Everything from the line with "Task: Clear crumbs" to the end of the data should be restated word for word, and nothing before it.
===== Provided data
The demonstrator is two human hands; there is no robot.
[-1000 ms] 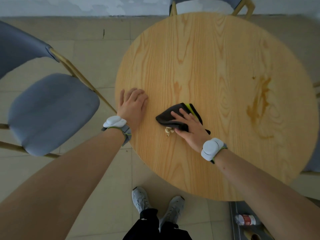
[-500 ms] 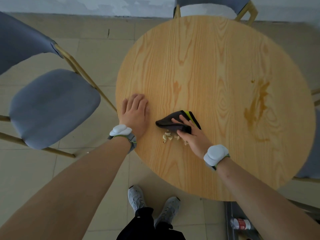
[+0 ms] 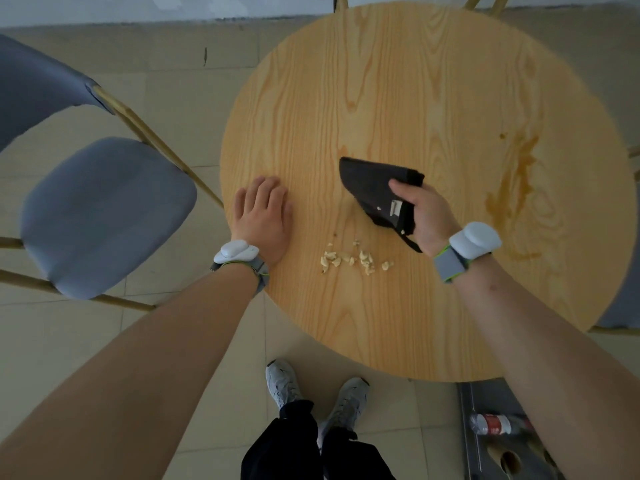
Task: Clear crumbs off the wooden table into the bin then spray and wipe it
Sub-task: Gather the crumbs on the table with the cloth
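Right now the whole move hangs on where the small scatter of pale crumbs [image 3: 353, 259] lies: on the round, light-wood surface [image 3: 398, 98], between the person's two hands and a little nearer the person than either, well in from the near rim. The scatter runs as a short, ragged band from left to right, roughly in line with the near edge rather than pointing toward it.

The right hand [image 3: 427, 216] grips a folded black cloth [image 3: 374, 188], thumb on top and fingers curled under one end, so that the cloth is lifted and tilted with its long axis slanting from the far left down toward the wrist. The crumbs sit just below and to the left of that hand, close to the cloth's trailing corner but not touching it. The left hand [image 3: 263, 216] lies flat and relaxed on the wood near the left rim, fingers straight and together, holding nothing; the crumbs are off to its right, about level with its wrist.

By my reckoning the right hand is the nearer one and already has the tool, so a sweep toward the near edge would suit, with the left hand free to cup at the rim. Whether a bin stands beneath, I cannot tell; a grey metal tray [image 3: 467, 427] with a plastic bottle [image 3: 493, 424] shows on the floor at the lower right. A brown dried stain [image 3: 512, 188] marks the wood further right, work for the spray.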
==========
• [Written solution]:
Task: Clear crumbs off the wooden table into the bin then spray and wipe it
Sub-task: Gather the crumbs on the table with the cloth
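Right now the whole move hangs on where the small scatter of pale crumbs [image 3: 353, 259] lies: on the round, light-wood surface [image 3: 398, 98], between the person's two hands and a little nearer the person than either, well in from the near rim. The scatter runs as a short, ragged band from left to right, roughly in line with the near edge rather than pointing toward it.

The right hand [image 3: 427, 216] grips a folded black cloth [image 3: 374, 188], thumb on top and fingers curled under one end, so that the cloth is lifted and tilted with its long axis slanting from the far left down toward the wrist. The crumbs sit just below and to the left of that hand, close to the cloth's trailing corner but not touching it. The left hand [image 3: 263, 216] lies flat and relaxed on the wood near the left rim, fingers straight and together, holding nothing; the crumbs are off to its right, about level with its wrist.

By my reckoning the right hand is the nearer one and already has the tool, so a sweep toward the near edge would suit, with the left hand free to cup at the rim. Whether a bin stands beneath, I cannot tell; a grey metal tray [image 3: 467, 427] with a plastic bottle [image 3: 493, 424] shows on the floor at the lower right. A brown dried stain [image 3: 512, 188] marks the wood further right, work for the spray.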

No more work is needed for this exercise.